### Information supplied
---+---

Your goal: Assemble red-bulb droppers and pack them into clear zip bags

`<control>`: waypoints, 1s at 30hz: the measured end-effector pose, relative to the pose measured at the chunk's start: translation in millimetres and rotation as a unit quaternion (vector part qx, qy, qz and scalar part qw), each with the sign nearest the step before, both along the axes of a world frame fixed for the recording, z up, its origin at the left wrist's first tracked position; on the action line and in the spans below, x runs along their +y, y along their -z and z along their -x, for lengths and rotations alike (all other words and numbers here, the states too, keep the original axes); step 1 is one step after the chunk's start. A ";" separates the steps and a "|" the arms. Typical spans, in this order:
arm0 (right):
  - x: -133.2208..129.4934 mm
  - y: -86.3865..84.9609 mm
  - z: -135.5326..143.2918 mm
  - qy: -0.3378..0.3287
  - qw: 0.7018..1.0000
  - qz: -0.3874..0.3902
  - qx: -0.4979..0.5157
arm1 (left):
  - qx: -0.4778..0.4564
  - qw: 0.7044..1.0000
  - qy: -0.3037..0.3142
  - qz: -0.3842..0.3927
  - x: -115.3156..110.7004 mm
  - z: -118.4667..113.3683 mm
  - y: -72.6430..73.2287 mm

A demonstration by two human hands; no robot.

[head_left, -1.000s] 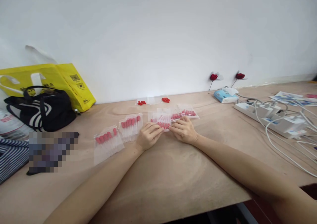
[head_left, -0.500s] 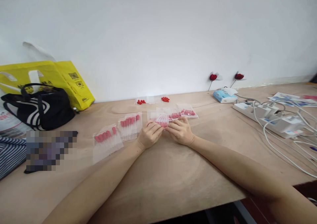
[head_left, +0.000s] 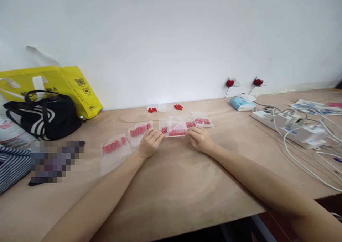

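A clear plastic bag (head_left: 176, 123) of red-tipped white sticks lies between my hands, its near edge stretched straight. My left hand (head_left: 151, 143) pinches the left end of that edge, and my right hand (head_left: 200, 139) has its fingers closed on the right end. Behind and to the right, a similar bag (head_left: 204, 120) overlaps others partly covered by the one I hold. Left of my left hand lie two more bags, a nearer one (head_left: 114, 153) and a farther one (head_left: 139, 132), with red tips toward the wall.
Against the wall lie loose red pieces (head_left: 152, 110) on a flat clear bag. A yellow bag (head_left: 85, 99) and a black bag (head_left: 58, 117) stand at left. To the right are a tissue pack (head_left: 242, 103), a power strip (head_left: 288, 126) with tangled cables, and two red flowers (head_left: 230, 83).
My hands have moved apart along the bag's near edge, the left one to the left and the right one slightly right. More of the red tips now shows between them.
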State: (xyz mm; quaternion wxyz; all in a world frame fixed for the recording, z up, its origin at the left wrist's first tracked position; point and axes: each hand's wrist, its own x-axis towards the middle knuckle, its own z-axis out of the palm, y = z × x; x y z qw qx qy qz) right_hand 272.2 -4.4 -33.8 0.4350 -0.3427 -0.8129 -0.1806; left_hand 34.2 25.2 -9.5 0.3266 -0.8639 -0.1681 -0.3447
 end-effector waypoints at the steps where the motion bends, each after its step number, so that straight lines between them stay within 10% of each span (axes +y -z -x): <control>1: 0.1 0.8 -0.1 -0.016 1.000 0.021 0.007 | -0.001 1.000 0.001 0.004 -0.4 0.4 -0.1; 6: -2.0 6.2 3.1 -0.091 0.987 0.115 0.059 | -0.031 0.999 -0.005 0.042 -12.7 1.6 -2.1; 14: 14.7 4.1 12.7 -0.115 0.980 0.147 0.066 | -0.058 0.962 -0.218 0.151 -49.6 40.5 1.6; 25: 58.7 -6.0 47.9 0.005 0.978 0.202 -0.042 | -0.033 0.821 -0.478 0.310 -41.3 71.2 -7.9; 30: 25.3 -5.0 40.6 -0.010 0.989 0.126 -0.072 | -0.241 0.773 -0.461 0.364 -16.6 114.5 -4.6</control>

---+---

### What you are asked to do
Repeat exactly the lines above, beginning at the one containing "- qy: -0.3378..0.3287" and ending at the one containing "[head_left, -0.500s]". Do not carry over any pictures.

### Solution for this problem
  - qy: -0.3378..0.3287
  - qw: 0.7018..1.0000
  - qz: -0.3874..0.3902
  - qx: -0.4979..0.5157
arm1 (left):
  - qx: -0.4778..0.4564
  - qw: 0.7044..1.0000
  - qy: -0.3037..0.3142
  - qz: -0.3842..0.3927
  - x: -115.3156..110.7004 mm
  - z: -118.4667..113.3683 mm
  - y: -72.6430..73.2287 mm

A demonstration by two human hands; no robot.

[head_left, -1.000s] 
[head_left, -0.500s] 

There is nothing more to the answer.